● To do
Work out how many lines in the following entries contain the string "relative", and write only that number.

(Data under study)

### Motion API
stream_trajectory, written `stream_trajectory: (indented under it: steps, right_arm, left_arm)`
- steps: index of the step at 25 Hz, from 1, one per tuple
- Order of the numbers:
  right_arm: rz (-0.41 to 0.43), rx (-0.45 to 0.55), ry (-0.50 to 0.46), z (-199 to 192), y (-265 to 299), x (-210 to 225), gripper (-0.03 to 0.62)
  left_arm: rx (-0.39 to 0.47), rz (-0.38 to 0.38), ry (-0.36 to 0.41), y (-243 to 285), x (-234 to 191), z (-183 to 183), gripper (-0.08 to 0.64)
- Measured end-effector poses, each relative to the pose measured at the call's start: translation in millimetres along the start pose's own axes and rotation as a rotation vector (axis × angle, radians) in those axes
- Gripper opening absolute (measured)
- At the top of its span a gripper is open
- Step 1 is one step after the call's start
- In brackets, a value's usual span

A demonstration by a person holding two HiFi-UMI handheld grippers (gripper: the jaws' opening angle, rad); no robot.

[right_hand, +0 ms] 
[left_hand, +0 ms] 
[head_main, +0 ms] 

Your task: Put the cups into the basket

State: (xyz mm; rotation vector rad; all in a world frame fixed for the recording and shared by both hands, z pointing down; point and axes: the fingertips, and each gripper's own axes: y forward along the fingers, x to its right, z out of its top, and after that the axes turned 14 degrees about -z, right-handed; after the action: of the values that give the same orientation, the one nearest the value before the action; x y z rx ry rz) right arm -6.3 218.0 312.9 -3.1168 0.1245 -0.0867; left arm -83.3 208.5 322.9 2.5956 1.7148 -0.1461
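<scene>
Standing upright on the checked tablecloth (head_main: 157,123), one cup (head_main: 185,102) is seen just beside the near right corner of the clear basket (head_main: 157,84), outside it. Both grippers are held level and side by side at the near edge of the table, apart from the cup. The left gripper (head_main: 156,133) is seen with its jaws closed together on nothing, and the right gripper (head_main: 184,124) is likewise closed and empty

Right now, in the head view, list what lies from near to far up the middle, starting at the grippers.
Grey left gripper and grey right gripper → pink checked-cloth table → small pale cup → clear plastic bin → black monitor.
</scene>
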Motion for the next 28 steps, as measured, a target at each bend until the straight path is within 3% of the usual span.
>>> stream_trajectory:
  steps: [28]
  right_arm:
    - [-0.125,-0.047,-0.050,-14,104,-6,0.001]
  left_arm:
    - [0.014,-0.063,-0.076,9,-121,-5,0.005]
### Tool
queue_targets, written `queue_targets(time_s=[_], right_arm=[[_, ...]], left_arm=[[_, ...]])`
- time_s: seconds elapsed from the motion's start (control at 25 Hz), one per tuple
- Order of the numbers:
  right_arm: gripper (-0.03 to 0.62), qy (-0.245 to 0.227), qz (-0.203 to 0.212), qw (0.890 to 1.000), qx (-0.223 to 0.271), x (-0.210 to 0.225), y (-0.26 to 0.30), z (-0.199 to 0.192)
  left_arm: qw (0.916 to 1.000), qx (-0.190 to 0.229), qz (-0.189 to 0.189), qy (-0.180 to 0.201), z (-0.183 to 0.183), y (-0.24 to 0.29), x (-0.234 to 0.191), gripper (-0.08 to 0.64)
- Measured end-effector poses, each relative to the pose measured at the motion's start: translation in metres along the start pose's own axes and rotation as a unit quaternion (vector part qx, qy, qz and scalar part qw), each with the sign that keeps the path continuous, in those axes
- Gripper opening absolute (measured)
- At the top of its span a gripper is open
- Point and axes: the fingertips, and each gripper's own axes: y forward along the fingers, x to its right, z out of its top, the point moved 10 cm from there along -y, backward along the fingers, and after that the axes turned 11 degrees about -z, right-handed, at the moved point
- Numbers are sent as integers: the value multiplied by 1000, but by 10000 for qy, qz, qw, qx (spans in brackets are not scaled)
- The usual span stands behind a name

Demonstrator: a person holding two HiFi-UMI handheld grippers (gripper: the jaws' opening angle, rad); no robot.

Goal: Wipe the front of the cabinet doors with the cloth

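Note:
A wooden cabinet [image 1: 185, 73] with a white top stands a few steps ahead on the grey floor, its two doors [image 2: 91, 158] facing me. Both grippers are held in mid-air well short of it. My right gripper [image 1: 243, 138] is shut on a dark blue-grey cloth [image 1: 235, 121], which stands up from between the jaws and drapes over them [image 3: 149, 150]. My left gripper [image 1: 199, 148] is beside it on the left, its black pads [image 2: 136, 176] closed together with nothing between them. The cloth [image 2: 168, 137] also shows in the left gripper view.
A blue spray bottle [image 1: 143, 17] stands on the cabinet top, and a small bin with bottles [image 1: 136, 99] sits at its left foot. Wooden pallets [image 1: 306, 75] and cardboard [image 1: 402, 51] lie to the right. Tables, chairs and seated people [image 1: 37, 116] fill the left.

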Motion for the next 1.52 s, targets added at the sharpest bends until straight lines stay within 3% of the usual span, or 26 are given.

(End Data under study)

● Worked solution
2